What to produce =
Exactly as they stand, the data below are to be printed again.

Information provided =
· · · · · · ·
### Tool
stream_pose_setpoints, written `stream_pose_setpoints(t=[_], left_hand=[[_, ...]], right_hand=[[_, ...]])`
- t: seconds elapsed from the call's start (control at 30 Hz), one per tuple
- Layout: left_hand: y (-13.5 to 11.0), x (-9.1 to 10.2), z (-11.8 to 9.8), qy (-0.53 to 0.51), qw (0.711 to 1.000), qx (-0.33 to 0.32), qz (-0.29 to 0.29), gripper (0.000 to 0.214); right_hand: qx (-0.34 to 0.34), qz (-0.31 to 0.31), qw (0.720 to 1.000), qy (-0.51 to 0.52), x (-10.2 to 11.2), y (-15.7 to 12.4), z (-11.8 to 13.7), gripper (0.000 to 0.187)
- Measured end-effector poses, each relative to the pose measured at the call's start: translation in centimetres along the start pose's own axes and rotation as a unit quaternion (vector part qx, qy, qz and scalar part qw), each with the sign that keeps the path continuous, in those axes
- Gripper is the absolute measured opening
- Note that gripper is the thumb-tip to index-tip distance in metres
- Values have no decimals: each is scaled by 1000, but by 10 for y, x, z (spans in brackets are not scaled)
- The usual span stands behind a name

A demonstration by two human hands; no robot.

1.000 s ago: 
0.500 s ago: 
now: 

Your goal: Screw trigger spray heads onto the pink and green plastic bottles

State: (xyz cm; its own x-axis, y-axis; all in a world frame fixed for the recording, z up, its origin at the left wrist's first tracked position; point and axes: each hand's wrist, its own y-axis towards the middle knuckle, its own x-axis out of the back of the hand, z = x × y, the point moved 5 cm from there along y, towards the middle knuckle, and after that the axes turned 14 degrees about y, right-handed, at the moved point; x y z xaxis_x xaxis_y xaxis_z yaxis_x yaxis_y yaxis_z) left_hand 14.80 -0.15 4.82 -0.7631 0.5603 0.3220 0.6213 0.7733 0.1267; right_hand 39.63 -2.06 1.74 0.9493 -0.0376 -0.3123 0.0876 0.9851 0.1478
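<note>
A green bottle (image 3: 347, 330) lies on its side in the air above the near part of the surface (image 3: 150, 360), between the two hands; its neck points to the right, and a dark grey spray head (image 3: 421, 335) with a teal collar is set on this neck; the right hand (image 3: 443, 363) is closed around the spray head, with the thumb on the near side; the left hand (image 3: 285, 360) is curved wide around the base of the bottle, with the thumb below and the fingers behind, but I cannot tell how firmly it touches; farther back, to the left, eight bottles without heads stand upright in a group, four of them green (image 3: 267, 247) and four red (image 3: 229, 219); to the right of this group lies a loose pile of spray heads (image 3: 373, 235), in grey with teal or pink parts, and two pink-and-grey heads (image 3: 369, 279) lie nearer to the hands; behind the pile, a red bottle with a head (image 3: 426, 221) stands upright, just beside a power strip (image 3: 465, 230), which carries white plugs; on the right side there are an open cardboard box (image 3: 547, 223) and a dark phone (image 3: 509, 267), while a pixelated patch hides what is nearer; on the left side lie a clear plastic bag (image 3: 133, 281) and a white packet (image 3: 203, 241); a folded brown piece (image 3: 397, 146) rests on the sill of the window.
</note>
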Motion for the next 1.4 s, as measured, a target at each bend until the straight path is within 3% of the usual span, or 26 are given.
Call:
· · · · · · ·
Finished exercise =
### Tool
stream_pose_setpoints, written `stream_pose_setpoints(t=[_], left_hand=[[_, ...]], right_hand=[[_, ...]])`
- t: seconds elapsed from the call's start (control at 30 Hz), one per tuple
- Layout: left_hand: y (-13.5 to 11.0), x (-9.1 to 10.2), z (-11.8 to 9.8), qy (-0.53 to 0.51), qw (0.711 to 1.000), qx (-0.33 to 0.32), qz (-0.29 to 0.29), gripper (0.000 to 0.214); right_hand: qx (-0.34 to 0.34), qz (-0.31 to 0.31), qw (0.720 to 1.000), qy (-0.51 to 0.52), x (-10.2 to 11.2), y (-15.7 to 12.4), z (-11.8 to 13.7), gripper (0.000 to 0.187)
- Measured end-effector poses, each relative to the pose measured at the call's start: translation in centimetres along the start pose's own axes and rotation as a unit quaternion (vector part qx, qy, qz and scalar part qw), each with the sign that keeps the path continuous, in those axes
- Gripper is the absolute measured opening
- Note that gripper is the thumb-tip to index-tip distance in metres
- Values have no decimals: each is scaled by 1000, but by 10 for y, x, z (spans in brackets are not scaled)
- The usual span stands behind a name

A demonstration by two human hands; no robot.

1.000 s ago: 
0.500 s ago: 
now: 

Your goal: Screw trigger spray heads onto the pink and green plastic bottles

State: (xyz cm; its own x-axis, y-axis; all in a world frame fixed for the recording, z up, its origin at the left wrist's first tracked position; point and axes: each hand's wrist, its own y-axis towards the middle knuckle, its own x-axis out of the back of the hand, z = x × y, the point moved 5 cm from there along y, towards the middle knuckle, and after that the axes turned 14 degrees about y, right-handed, at the moved point; x y z xaxis_x xaxis_y xaxis_z yaxis_x yaxis_y yaxis_z) left_hand 14.80 -0.15 4.82 -0.7631 0.5603 0.3220 0.6213 0.7733 0.1267; right_hand 39.63 -2.06 1.74 0.9493 -0.0376 -0.3123 0.0876 0.9851 0.1478
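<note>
A green bottle (image 3: 347, 330) lies on its side in the air above the near part of the surface (image 3: 150, 360), between the two hands; its neck points to the right, and a dark grey spray head (image 3: 421, 335) with a teal collar is set on this neck; the right hand (image 3: 443, 363) is closed around the spray head, with the thumb on the near side; the left hand (image 3: 285, 360) is curved wide around the base of the bottle, with the thumb below and the fingers behind, but I cannot tell how firmly it touches; farther back, to the left, eight bottles without heads stand upright in a group, four of them green (image 3: 267, 247) and four red (image 3: 229, 219); to the right of this group lies a loose pile of spray heads (image 3: 373, 235), in grey with teal or pink parts, and two pink-and-grey heads (image 3: 369, 279) lie nearer to the hands; behind the pile, a red bottle with a head (image 3: 426, 221) stands upright, just beside a power strip (image 3: 465, 230), which carries white plugs; on the right side there are an open cardboard box (image 3: 547, 223) and a dark phone (image 3: 509, 267), while a pixelated patch hides what is nearer; on the left side lie a clear plastic bag (image 3: 133, 281) and a white packet (image 3: 203, 241); a folded brown piece (image 3: 397, 146) rests on the sill of the window.
</note>
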Motion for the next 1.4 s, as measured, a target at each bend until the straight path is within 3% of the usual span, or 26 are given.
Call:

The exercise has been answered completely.